Sunday, July 24, 2011

A book they say

a book, and I just typed a whole thing out and then pressed the wrong button, so if this gets angry. This is round 2, whoops. They say that they can blogging about how well they think I am doing but only I really know. And I, the only one that can feel it. So they want a book about how I"feel" since Im so good at thT. You throw words like indiaan rug burn out and people get mad..I guess
I don't fel like have much to say I just tweet it all.that should Be a book, my crazy tweets. no one read it
I guess I should say that if you hate me in a week that's okay. I can get  annoying. It happens....
I will also will say I'm a little happy it's me.

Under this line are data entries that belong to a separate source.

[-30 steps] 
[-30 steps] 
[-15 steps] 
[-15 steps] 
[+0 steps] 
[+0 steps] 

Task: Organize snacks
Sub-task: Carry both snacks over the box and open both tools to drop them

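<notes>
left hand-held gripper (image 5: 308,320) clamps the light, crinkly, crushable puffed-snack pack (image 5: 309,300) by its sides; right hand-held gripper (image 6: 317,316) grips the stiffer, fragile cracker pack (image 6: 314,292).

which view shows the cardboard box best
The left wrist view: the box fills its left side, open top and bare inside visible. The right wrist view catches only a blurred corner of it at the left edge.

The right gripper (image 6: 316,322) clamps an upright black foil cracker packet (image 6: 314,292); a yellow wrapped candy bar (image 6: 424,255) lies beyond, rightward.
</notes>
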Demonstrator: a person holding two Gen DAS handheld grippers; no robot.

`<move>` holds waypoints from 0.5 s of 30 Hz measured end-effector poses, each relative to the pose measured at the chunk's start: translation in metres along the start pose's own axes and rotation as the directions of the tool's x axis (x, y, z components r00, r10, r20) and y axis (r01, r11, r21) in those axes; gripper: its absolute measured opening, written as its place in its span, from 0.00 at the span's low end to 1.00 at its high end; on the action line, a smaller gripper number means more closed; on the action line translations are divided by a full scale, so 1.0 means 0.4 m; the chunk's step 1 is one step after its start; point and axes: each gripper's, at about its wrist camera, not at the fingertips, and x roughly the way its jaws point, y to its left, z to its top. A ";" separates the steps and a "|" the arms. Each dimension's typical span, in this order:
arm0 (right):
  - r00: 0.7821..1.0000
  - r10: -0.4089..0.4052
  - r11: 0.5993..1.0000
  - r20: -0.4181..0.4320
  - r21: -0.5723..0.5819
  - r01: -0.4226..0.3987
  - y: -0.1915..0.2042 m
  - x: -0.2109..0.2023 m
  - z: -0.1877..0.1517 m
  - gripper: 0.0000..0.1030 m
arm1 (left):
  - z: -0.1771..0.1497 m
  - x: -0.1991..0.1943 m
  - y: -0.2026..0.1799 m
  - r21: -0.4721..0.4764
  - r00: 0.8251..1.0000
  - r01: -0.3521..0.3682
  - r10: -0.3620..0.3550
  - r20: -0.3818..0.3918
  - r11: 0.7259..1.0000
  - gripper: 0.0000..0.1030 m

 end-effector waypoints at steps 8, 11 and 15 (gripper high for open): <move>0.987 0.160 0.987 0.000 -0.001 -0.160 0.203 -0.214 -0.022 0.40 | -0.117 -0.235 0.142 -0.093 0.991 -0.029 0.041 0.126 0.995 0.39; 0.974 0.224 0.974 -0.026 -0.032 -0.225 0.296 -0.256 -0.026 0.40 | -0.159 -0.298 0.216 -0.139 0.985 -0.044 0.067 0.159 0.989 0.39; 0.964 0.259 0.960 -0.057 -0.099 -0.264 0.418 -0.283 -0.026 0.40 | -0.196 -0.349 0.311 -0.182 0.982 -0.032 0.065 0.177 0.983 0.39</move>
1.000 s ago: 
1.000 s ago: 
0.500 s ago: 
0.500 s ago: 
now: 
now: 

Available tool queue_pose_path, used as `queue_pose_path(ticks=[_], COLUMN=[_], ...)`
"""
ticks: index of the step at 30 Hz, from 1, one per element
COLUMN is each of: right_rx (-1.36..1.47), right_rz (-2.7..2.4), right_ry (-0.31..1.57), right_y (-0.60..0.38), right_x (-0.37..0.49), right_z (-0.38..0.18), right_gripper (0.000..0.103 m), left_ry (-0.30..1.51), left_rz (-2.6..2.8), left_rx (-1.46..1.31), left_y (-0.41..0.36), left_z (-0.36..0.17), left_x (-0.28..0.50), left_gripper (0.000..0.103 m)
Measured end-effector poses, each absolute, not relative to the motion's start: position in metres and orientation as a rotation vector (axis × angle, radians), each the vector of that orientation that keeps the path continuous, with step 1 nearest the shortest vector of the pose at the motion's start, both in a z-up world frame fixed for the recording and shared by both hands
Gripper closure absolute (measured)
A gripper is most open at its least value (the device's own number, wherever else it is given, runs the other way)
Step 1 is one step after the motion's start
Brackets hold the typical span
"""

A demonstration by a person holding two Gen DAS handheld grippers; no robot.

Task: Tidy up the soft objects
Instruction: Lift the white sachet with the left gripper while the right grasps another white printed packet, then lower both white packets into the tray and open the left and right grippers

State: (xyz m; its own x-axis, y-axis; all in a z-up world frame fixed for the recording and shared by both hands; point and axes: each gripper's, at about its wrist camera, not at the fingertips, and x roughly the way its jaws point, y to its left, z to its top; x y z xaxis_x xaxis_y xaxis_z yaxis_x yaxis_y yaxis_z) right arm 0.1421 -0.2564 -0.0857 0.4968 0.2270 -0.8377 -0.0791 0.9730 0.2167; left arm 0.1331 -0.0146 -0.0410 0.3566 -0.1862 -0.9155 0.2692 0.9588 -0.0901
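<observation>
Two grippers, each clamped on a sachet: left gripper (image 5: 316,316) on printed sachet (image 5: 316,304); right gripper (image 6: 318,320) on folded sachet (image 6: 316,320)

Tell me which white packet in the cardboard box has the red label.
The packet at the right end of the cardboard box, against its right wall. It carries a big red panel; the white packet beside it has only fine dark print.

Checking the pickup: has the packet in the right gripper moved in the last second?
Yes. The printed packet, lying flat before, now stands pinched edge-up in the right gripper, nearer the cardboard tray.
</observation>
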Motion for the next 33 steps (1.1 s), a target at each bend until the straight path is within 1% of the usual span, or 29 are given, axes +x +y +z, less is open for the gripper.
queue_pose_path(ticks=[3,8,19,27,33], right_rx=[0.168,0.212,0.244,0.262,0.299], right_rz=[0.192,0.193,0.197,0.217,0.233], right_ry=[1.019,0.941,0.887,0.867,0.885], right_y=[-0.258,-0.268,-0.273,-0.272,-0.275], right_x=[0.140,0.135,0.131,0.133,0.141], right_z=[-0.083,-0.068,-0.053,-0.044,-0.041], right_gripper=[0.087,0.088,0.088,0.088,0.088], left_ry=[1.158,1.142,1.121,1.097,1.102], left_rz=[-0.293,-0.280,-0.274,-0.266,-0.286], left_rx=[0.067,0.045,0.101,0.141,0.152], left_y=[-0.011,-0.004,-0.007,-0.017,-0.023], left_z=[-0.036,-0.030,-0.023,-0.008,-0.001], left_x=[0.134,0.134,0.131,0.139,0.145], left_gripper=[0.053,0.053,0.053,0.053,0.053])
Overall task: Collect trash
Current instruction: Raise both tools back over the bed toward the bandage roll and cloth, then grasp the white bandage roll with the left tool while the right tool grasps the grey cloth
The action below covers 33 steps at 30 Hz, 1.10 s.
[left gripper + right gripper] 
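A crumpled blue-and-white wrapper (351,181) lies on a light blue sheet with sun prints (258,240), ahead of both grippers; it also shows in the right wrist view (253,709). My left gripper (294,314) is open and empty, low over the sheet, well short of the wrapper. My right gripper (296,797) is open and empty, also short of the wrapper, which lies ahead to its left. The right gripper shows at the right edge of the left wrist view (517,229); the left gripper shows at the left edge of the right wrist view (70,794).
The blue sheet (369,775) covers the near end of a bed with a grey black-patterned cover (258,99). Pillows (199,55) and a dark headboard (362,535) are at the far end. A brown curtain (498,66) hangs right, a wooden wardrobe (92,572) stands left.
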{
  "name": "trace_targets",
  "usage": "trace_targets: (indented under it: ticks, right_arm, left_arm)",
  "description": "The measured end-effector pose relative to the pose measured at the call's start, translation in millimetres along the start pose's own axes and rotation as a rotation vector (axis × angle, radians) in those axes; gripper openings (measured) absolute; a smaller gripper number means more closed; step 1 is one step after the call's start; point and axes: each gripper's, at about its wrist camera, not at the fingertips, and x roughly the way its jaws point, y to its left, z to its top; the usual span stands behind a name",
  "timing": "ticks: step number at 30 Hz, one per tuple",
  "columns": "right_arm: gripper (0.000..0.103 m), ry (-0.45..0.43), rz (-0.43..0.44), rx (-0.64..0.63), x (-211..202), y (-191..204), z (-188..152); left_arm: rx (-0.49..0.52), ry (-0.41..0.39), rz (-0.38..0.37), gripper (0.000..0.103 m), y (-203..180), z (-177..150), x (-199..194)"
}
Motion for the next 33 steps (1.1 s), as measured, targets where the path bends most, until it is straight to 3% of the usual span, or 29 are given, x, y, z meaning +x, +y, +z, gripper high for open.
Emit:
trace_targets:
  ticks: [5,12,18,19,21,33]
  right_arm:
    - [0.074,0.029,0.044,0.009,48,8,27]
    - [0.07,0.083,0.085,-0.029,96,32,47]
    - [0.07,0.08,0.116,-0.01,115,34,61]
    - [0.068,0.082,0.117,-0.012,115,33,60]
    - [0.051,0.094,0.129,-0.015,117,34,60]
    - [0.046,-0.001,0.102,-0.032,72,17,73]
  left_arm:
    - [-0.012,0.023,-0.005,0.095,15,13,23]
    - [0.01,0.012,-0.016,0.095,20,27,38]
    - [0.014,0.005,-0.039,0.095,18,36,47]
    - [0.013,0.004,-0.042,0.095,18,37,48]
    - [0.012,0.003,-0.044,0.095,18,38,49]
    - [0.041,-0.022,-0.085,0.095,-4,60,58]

I would be freaking out if it was someone else. Seems very unfair and it is but ehhhhh. It happens. I made a choice so let's talk again when I really hate this and REALLy get mean and demanding... 
Some how I got cooler laying in ICU what?????????? Possible? Why???? Who do you people think I am?? I must of lost that somewhere. was there a memo?????
I feel like I should say sorry I am soooooooooo inconvenient for everyone. I mostly wish this would go away for my family. My sisters and I have never been so close but I'm watching this tear my parents apart. I hate it. I just sit and lay and I want to help. Somehow I just don't know how. So for now I just do what they say. It's easier and better for everyone.
I am stealing peoles lives. Worst part, I don't understand why they do it. What did I do for this status???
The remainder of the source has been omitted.